A cet égard, il convient de relever que certaines libéralités sont exclues du dispositif telles que par exemple, les avantages d'une valeur négligeable (article L. 1453-6 CSP) et qu’il est possible, par dérogation à cette interdiction générale, d’offrir des avantages sous certaines conditions, pour : (article L.1453-7 CSP)

  • La rémunération, l'indemnisation et le défraiement d'activités de recherche, de valorisation de la recherche, d'évaluation scientifique, de conseil, de prestation de services ou de promotion commerciale, dès lors que la rémunération est proportionnée au service rendu et que l'indemnisation ou le défraiement n'excède pas les coûts effectivement supportés par les personnes ;
  • Les dons et libéralités, en espèces ou en nature, destinés à financer exclusivement des activités de recherche, de valorisation de la recherche ou d'évaluation scientifique ;
  • Les dons et libéralités destinés aux associations de professionnels, à l'exception des conseils nationaux professionnels et des associations dont l'objet est sans rapport avec leur activité professionnelle ;
  • L'hospitalité offerte, de manière directe ou indirecte, lors de manifestations à caractère exclusivement professionnel ou scientifique, de promotion des produits ou prestations de santé, dès lors que cette hospitalité est d'un niveau raisonnable, strictement limitée à l'objectif principal de la manifestation et qu'elle n'est pas étendue aux étudiants en formation initiale et aux associations d'étudiants ;
  • Le financement ou la participation au financement d'actions de formation professionnelle ou de développement professionnel continu.

Ces avantages sont permis à titre dérogatoire mais, pour autant, ils doivent faire l’objet d’une convention entre l’entreprise et le professionnel concerné. En fonction du montant, la convention sera transmise à l’Ordre et soumise à déclaration ou à autorisation.

Traitement des déclarations et des demandes d’autorisation d’octroi d'avantages

A partir du 1er octobre 2020, la transmission des conventions, les éléments des dossiers transmis par les entreprises et les délais impartis à l’Ordre national des pharmaciens pour se prononcer seront soumis à certaines règles définies dans le décret du n°2020-730 du 15 juin 2020.

Déclaration :

La convention qui prévoit l'offre d'avantages dont la valeur est inférieure aux montants fixés par l’arrêté du 7 août 2020 est soumise à déclaration. Cette déclaration est transmise par téléprocédure, par l’entreprise qui envisage d’octroyer l’avantage.

L’Ordre examine la déclaration ou l’ensemble des déclarations et peut le cas échéant, émettre des recommandations.

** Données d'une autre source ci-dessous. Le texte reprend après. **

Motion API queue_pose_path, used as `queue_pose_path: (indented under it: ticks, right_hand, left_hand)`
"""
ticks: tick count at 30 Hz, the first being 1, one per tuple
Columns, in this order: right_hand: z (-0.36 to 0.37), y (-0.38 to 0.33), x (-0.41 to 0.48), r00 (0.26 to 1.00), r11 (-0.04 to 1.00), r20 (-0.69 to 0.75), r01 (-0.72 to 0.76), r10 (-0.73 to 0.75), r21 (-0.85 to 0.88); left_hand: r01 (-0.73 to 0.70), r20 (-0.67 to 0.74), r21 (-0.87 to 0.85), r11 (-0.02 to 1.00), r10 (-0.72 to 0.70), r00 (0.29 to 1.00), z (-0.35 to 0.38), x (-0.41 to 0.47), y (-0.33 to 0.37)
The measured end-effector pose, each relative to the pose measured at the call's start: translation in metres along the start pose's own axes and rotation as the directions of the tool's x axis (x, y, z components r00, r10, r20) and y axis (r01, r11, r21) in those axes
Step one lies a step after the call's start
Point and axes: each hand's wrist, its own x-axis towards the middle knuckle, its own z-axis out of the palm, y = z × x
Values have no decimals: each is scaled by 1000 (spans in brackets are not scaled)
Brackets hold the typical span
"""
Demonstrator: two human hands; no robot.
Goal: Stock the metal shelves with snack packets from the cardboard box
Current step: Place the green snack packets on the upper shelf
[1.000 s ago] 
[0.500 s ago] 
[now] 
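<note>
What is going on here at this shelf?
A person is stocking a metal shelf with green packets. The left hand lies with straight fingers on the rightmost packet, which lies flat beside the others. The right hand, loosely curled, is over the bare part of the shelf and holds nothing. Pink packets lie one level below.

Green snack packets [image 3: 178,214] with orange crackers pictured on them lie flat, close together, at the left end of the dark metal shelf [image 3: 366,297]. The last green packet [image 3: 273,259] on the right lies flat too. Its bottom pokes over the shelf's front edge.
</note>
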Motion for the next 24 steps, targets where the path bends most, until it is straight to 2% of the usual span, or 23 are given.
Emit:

Dans ce cas, l’entreprise qui a procédé à la déclaration, a pour obligation de les transmettre aux pharmaciens concernés (ou aux étudiants destinés à le devenir).

Autorisation :

Est soumise à autorisation, la conclusion d’une convention qui stipule l’octroi d’avantages dont le montant individuel ou cumulé excède les seuils fixés par l’arrêté du 7 aout 2020.

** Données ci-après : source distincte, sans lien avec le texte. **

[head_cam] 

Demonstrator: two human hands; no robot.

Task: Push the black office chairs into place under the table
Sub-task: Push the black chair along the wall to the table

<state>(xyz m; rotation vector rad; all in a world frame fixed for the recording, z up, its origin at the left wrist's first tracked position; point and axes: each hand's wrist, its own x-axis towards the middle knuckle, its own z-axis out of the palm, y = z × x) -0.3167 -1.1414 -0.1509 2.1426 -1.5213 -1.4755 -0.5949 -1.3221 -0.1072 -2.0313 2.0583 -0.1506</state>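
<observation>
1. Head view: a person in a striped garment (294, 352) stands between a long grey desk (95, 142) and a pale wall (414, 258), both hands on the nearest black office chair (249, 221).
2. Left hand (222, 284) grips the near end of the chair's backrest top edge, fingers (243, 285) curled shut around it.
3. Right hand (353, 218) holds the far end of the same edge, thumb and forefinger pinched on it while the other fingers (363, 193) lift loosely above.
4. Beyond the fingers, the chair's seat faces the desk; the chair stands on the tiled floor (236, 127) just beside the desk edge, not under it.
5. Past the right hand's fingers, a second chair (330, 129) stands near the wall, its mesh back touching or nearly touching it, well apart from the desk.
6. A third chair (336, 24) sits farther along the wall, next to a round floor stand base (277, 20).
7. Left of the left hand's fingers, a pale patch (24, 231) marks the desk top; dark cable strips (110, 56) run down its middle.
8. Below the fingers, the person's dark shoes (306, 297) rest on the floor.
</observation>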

L’Ordre dispose d’un délai de deux mois pour se prononcer sur les demandes d’autorisation : elles peuvent faire l’objet d’un accord ou d’un refus

Dans ce dernier cas, une convention modifiée peut être à nouveau soumise (sous un délai de 15 jours).

Dans des cas exceptionnels, le demandeur peut déposer une demande d’autorisation en urgence, les délais d’instruction sont alors raccourcis.

Quelles sont les sanctions prévues ?

A noter que le nouveau dispositif prévoit des sanctions pouvant se traduire par des amendes allant de 75 000 à 150 000 €, des interdictions d’exercer et des peines d’emprisonnement.